This decision is based on how much do you have for a down payment.

Conventional Mortgage

This type of mortgage is for you if you have at least 20% of the purchase price (or appraised value if this is lower than the purchase price) as a down payment.

High Ratio Mortgage

If you don’t quite have 20% of the purchase price as your down payment, a high-ratio mortgage is for you. With this type of mortgage you’ll need to be insured through either Genworth or Canadian Mortgage & Housing Corporation (CMHC) and you can choose to pay the insurance premium in one payment or add it to the total amount of your mortgage. The amount of your insurance premium will depend on how much you need to borrow.

Repayment

Things to Consider

This decision is based on what kind of repayment plan would you like.

Open Mortgage

An “open” mortgage can be repaid at any time during the term of the mortgage without a penalty and usually has a shorter term (from six months to one year). While open mortgages can allow you to pay your mortgage off faster, they often come with a slightly higher interest rate. But, if rates appear to be going down or you’re thinking you may be moving again in the next few years, an open mortgage may be exactly what you need.

Closed Mortgage

A “closed” mortgage has a longer, set term (usually six months to 10 years) and limited prepayment options. If you decide to refinance, renegotiate or pay out the mortgage before your term ends, a penalty applies. However, what you sacrifice in flexibility, you usually make up for on rate. A closed mortgage is a great choice if you suspect that interest rates are on the rise and aren’t planning to move in the short term.

Rate Types

Things to Consider

This decision is based on what type of mortgage rate would you like.

Variable Rate Mortgage

Your mortgage payment will include a payment to the principal amount of your mortgage plus an interest payment. A variable interest rate is based on the “prime” lending rate, so as prime rate changes the amount paid towards principal changes. This type of mortgage is great if you feel that interest rates are dropping.

Key Features

  • The mortgage rate moves up or down as Prime rate moves.
  • Available in open or closed terms.
  • Flexible payment terms available (weekly, bi-weekly, semi-monthly and monthly).
  • Convertible mortgage option so that with a convertible mortgage, you can lock into a longer term during the current term of your mortgage without a penalty.
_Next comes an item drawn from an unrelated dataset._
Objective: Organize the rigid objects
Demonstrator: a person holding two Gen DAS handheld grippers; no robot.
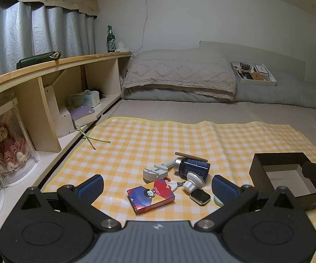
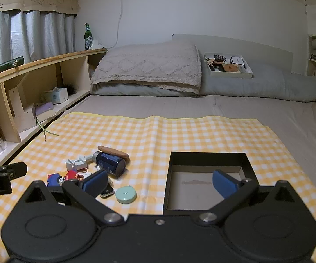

Certain conditions apply.
  • Ability to increase payment by 20% of documented each year.
  • Ability to prepay up to 15% of original balance per year for closed terms.
  • Switch over to a fixed rate mortgage at any time, no penalty and no fee.

Fixed Rate Mortgage

Your mortgage payment will include a payment to the principal amount of your mortgage plus an interest payment. A fixed interest rate is a set rate which means that over the term of your mortgage, your payments will not fluctuate. This type of mortgage is great if you feel that interest rates are on the rise.

Key Features

  • Available in terms from 6 months to 10 years.
  • Flexible payment terms available (weekly, bi-weekly, semi-monthly and monthly).
  • Ability to increase payment by 20% of original payment each year.
  • Ability to prepay up to 15% of original balance per year for closed terms.

FAQ

Frequently Asked Questions

What is a mortgage?

A mortgage is loan you use to purchase a home-or some other piece of property. The amount you borrow is called the principal and each mortgage payment is a combination of principal and interest. The property remains in the possession of the borrower, but it may be re-claimed by the lender if the loan and interest are not paid as agreed.

What do you need to apply for a mortgage?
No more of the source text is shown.